Repeat the data below exactly. Include each line.

Records from a dataset:
==========
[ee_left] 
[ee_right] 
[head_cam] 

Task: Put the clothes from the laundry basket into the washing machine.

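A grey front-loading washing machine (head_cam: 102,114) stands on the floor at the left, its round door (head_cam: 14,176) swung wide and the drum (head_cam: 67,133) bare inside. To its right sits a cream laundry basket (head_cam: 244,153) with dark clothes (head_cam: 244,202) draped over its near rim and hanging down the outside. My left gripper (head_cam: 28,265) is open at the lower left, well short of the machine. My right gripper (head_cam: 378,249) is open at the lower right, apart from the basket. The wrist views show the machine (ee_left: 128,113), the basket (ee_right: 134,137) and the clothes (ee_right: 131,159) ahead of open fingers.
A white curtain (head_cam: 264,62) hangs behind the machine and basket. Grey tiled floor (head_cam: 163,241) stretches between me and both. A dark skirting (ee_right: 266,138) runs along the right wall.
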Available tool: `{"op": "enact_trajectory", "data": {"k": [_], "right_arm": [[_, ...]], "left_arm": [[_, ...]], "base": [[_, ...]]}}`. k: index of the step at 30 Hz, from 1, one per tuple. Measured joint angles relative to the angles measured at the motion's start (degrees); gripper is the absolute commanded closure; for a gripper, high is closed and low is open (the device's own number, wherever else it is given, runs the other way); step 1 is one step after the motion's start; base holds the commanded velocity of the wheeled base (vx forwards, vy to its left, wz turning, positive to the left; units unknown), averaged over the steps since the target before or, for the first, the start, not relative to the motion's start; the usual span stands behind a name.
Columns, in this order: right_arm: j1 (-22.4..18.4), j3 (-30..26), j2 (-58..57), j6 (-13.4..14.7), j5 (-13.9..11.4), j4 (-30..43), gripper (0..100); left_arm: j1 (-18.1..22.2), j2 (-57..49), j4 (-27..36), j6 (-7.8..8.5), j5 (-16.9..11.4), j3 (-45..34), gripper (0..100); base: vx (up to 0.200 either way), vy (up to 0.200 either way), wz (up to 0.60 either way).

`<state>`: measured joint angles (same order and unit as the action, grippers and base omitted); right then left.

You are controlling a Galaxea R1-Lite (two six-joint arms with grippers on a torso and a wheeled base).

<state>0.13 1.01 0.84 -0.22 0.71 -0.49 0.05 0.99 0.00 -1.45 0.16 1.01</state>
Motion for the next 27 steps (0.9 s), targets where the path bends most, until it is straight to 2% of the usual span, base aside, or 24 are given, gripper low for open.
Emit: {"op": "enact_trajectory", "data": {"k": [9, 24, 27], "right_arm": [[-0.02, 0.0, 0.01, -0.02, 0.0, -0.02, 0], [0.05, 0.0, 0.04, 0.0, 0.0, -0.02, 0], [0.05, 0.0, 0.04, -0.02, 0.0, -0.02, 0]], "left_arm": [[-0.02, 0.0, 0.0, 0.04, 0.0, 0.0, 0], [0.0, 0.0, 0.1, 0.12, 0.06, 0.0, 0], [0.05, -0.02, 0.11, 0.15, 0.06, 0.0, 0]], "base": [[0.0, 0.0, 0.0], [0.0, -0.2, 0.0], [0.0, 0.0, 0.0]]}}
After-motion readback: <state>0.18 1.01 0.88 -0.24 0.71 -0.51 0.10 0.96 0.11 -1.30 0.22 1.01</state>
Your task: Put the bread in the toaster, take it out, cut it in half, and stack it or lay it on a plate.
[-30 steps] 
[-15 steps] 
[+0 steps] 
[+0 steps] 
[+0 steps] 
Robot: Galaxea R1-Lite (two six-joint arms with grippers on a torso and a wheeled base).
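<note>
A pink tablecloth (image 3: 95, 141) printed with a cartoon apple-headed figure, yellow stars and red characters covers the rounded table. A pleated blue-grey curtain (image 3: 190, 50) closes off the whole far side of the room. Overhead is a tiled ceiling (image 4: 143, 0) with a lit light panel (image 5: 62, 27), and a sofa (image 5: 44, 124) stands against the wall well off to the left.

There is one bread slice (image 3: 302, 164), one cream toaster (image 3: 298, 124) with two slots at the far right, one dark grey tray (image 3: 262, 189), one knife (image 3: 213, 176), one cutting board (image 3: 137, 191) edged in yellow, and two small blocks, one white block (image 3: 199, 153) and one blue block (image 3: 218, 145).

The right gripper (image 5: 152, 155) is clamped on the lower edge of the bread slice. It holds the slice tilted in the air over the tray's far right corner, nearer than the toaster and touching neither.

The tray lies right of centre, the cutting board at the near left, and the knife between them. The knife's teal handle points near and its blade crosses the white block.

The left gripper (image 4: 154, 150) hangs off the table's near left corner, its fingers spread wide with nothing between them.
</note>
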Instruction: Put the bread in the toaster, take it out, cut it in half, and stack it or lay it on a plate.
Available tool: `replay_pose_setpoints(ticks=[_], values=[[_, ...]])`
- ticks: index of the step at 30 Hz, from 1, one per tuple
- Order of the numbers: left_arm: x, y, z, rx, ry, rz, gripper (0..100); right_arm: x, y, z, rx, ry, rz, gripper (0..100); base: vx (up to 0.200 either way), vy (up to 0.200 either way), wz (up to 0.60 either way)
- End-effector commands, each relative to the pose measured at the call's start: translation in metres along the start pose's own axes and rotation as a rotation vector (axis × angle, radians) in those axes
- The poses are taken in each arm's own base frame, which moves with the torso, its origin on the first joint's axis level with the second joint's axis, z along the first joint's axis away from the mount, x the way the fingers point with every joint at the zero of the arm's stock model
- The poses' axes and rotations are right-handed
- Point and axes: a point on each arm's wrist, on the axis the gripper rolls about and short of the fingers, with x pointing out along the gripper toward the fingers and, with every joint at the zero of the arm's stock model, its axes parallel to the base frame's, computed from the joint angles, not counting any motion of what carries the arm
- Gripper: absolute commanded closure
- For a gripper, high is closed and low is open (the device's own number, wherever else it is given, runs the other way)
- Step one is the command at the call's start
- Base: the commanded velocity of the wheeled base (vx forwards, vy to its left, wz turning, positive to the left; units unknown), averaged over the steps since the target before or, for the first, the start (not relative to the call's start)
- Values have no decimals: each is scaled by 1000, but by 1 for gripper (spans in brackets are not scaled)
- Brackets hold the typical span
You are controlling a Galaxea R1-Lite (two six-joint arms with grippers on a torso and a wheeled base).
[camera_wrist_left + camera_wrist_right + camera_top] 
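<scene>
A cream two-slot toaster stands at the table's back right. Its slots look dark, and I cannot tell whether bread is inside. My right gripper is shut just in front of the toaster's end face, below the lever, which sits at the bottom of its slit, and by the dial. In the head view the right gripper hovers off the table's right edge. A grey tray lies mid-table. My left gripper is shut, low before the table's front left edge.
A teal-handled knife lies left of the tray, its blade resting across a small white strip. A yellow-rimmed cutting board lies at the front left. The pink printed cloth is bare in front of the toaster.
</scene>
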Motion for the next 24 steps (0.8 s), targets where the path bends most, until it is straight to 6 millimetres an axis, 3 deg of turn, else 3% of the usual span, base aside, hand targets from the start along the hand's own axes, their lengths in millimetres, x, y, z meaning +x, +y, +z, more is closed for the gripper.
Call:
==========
_Written reply_.
[ee_left] 
[ee_right] 
[head_cam] 

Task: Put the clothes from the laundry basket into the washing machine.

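A grey front-loading washing machine (head_cam: 102,114) stands on the floor at the left, its round door (head_cam: 14,176) swung wide and the drum (head_cam: 67,133) bare inside. To its right sits a cream laundry basket (head_cam: 244,153) with dark clothes (head_cam: 244,202) draped over its near rim and hanging down the outside. My left gripper (head_cam: 28,265) is open at the lower left, well short of the machine. My right gripper (head_cam: 378,249) is open at the lower right, apart from the basket. The wrist views show the machine (ee_left: 128,113), the basket (ee_right: 134,137) and the clothes (ee_right: 131,159) ahead of open fingers.
A white curtain (head_cam: 264,62) hangs behind the machine and basket. Grey tiled floor (head_cam: 163,241) stretches between me and both. A dark skirting (ee_right: 266,138) runs along the right wall.
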Available tool: `{"op": "enact_trajectory", "data": {"k": [_], "right_arm": [[_, ...]], "left_arm": [[_, ...]], "base": [[_, ...]]}}`. k: index of the step at 30 Hz, from 1, one per tuple. Measured joint angles relative to the angles measured at the motion's start (degrees); gripper is the absolute commanded closure; for a gripper, high is closed and low is open (the device's own number, wherever else it is given, runs the other way); step 1 is one step after the motion's start; base holds the commanded velocity of the wheeled base (vx forwards, vy to its left, wz turning, positive to the left; units unknown), averaged over the steps since the target before or, for the first, the start, not relative to the motion's start; the usual span stands behind a name.
Columns, in this order: right_arm: j1 (-22.4..18.4), j3 (-30..26), j2 (-58..57), j6 (-13.4..14.7), j5 (-13.9..11.4), j4 (-30..43), gripper (0..100); left_arm: j1 (-18.1..22.2), j2 (-57..49), j4 (-27..36), j6 (-7.8..8.5), j5 (-16.9..11.4), j3 (-45..34), gripper (0..100); base: vx (up to 0.200 either way), vy (up to 0.200 either way), wz (up to 0.60 either way).

`<state>`: measured joint angles (same order and unit as the action, grippers and base omitted); right then left.

You are controlling a Galaxea R1-Lite (two six-joint arms with grippers on a torso and a wheeled base).

<state>0.13 1.01 0.84 -0.22 0.71 -0.49 0.05 0.99 0.00 -1.45 0.16 1.01</state>
Motion for the next 27 steps (0.9 s), targets where the path bends most, until it is straight to 2% of the usual span, base aside, or 24 are given, gripper low for open.
Emit: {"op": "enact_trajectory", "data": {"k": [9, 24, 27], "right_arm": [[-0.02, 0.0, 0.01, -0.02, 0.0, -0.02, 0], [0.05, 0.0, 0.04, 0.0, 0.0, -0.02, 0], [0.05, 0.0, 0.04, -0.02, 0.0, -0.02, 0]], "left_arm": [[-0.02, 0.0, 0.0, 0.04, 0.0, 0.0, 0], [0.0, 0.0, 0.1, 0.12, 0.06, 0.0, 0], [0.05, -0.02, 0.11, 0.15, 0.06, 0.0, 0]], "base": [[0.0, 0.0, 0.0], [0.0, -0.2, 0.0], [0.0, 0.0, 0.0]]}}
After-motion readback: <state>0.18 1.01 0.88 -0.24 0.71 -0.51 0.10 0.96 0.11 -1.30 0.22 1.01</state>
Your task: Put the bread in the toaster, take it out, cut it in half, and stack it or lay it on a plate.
[-30 steps] 
[-15 steps] 
[+0 steps] 
[+0 steps] 
[+0 steps] 
Robot: Galaxea R1-Lite (two six-joint arms with grippers on a torso and a wheeled base).
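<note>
A pink tablecloth (image 3: 95, 141) printed with a cartoon apple-headed figure, yellow stars and red characters covers the rounded table. A pleated blue-grey curtain (image 3: 190, 50) closes off the whole far side of the room. Overhead is a tiled ceiling (image 4: 143, 0) with a lit light panel (image 5: 62, 27), and a sofa (image 5: 44, 124) stands against the wall well off to the left.

There is one bread slice (image 3: 302, 164), one cream toaster (image 3: 298, 124) with two slots at the far right, one dark grey tray (image 3: 262, 189), one knife (image 3: 213, 176), one cutting board (image 3: 137, 191) edged in yellow, and two small blocks, one white block (image 3: 199, 153) and one blue block (image 3: 218, 145).

The right gripper (image 5: 152, 155) is clamped on the lower edge of the bread slice. It holds the slice tilted in the air over the tray's far right corner, nearer than the toaster and touching neither.

The tray lies right of centre, the cutting board at the near left, and the knife between them. The knife's teal handle points near and its blade crosses the white block.

The left gripper (image 4: 154, 150) hangs off the table's near left corner, its fingers spread wide with nothing between them.
</note>
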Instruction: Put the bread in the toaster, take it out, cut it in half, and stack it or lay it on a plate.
Available tool: `replay_pose_setpoints(ticks=[_], values=[[_, ...]])`
- ticks: index of the step at 30 Hz, from 1, one per tuple
- Order of the numbers: left_arm: x, y, z, rx, ry, rz, gripper (0..100); right_arm: x, y, z, rx, ry, rz, gripper (0..100); base: vx (up to 0.200 either way), vy (up to 0.200 either way), wz (up to 0.60 either way)
- End-effector commands, each relative to the pose measured at the call's start: translation in metres along the start pose's own axes and rotation as a rotation vector (axis × angle, radians) in those axes
- The poses are taken in each arm's own base frame, which moves with the torso, its origin on the first joint's axis level with the second joint's axis, z along the first joint's axis away from the mount, x the way the fingers point with every joint at the zero of the arm's stock model
- The poses' axes and rotations are right-handed
- Point and axes: a point on each arm's wrist, on the axis the gripper rolls about and short of the fingers, with x pointing out along the gripper toward the fingers and, with every joint at the zero of the arm's stock model, its axes parallel to the base frame's, computed from the joint angles, not counting any motion of what carries the arm
- Gripper: absolute commanded closure
- For a gripper, high is closed and low is open (the device's own number, wherever else it is given, runs the other way)
- Step one is the command at the call's start
- Base: the commanded velocity of the wheeled base (vx forwards, vy to its left, wz turning, positive to the left; units unknown), averaged over the steps since the target before or, for the first, the start (not relative to the call's start)
- Values have no decimals: each is scaled by 1000, but by 1 for gripper (spans in brackets are not scaled)
- Brackets hold the typical span
You are controlling a Galaxea R1-Lite (two six-joint arms with grippers on a torso and a wheeled base).
[camera_wrist_left + camera_wrist_right + camera_top] 
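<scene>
A cream two-slot toaster stands at the table's back right. Its slots look dark, and I cannot tell whether bread is inside. My right gripper is shut just in front of the toaster's end face, below the lever, which sits at the bottom of its slit, and by the dial. In the head view the right gripper hovers off the table's right edge. A grey tray lies mid-table. My left gripper is shut, low before the table's front left edge.
A teal-handled knife lies left of the tray, its blade resting across a small white strip. A yellow-rimmed cutting board lies at the front left. The pink printed cloth is bare in front of the toaster.
</scene>
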Motion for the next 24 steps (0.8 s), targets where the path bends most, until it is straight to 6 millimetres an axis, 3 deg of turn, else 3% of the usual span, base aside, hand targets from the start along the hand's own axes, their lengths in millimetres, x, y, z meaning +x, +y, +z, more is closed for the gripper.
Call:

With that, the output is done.